I walk back, take the bow out of his hair.

“All right,” I say, my face cooling. “Let's not play this game.”

There. It's over. I can do what I want; I can be mean or fair. I run my hand through his soft hair, sorting it out. “What if I teach you how to read instead?” Raya, the Young Pioneer leader, was right when she said it would be easy to learn the Russian alphabet – it only took me two weeks. Now I don't need any help, I don't even think about reading. Spelling's a snap – it all makes sense.

I can teach Vladimir a few letters, give him a head start. Kids here don't go to school till they're eight.

“I already know how to read,” he says. “My mother taught me.”

Raisa and Pavel and Vladimir – they're a funny family, always so serious, always talking everything out.
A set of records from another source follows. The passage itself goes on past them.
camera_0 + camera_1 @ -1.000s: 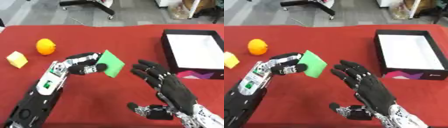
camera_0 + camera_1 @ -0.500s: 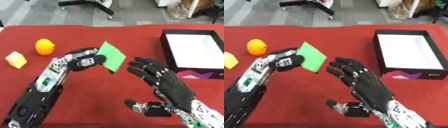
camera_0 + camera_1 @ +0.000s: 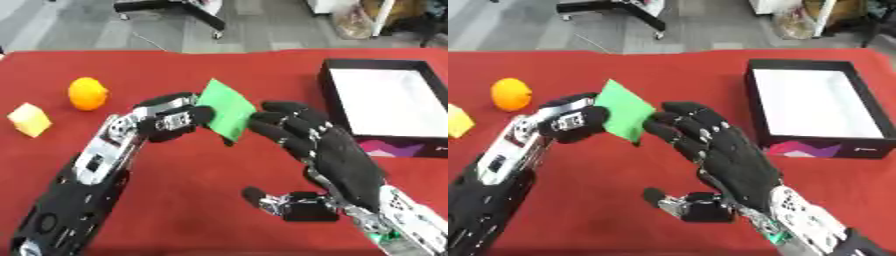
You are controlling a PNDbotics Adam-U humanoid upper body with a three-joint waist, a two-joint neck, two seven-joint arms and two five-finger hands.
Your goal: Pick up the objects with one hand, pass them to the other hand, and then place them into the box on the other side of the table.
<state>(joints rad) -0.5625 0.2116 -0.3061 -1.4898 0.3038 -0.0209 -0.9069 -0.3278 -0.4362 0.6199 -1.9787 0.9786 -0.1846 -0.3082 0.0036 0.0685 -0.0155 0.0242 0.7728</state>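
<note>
We see the left hand [image 3: 171, 121] pinching a flat green piece [image 3: 226, 108], lifted above the middle of the red table [image 3: 192, 200]. The right hand [image 3: 337, 160], fingers spread wide, has its fingertips touching the piece's right edge. The black box [image 3: 395, 102] sits at the table's right edge; an orange [image 3: 87, 93] and yellow block [image 3: 30, 119] lie near the left edge.

Mounted side by side at head height, looking steeply down and forward over the red desk [image 3: 262, 75], close above both arms. Nearly the same field in each: desk, black box [image 3: 754, 107] at right, grey floor beyond the far edge. Right eye view shifted slightly, cutting the yellow block [image 3: 31, 120] at its left border.
</note>
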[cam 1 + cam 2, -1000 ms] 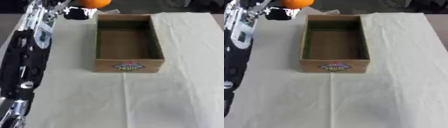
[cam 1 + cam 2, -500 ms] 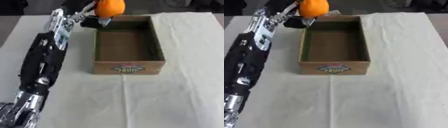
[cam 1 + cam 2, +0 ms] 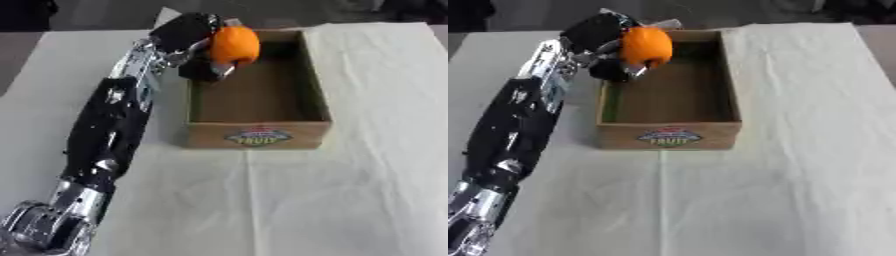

No one seems to shout in Vladimir's family.

I take down the
Red Fairy Book
, the one in English I brought from Canada. “I'll read you something new,” I say. I translate as I read, the way I have to translate everything now.

My mother takes me through her city. “Now
this
is a city, Annette! Don't tell me you ever saw anything like this in Winnipeg. It makes me sick even remembering Winnipeg. I don't know how they ever fooled me into going there . . .

This
is a city.
This
is what you call a street. I told Basya she should have taken you last week down Deribasovskaya
Street, but she never listens to me. I give her a few suggestions on what to do with those girls. She knows nothing about raising girls – her first three were boys – and does she listen to me? No. She's full of her own opinions. The girls are spoiled through and through, running around like wild animals. She's got to teach them how to behave. I've never seen such hooligans, not girls.”

As my mother walks me through her city, I'm walking a different city, with Joseph. He's taking me to the Palace, where they're showing a Laurel and Hardy, and a cartoon, and a newsreel, and then we still get to see the feature talkie. Tallulah Bankhead is the star; we both like Tallulah Bankhead. Half a block from the house, we stop and Joseph kneels in the snow and wraps my scarf tighter around my face and then he tucks my mittens just so into the knitted cuffs of my coat. There, that's better.

“Such an ugly city, Winnipeg,” my mother says, and we're walking down Deribasovskaya Street. Something in me agrees, though I don't want to. In Winnipeg, I'd take the long way home from St. John's Library at Salter and Machray, the wind sneaking up the sleeves of my coat. Church Avenue and Anderson Avenue, St. John's and then Mountain, College, Boyd, Redwood, Aberdeen. I'd look at the fronts of the buildings, wanting something. Most of the houses were of wood siding with little peaked roofs. But how the doors went with the windows, where the trees stood in the yards: it was wrong. There was always something missing. The only building I liked was the little ice-cream-cone-turreted Ukrainian church, a building with a sense of humour. It wasn't solemn and straight like other churches. But even it looked lonely, like it didn't belong. Nothing belonged, and it hurt, the way the furniture in the rooms in the apartment
on Main Street hurt. And my clothes, the way they felt against my skin, the way they looked when I saw myself in the mirror. My own face made me sad, the eyes too big, nose crooked, nothing in the right place. In the picture books at Aberdeen School, the little girls' faces were right, the houses were right. The windows and doors were where they were supposed to be and trees shaded the houses. Rose bushes climbed up the walls. In Winnipeg I'd never seen a rose, except in a book. Something was wrong, something was missing on Main Street, on Selkirk Avenue, in Winnipeg.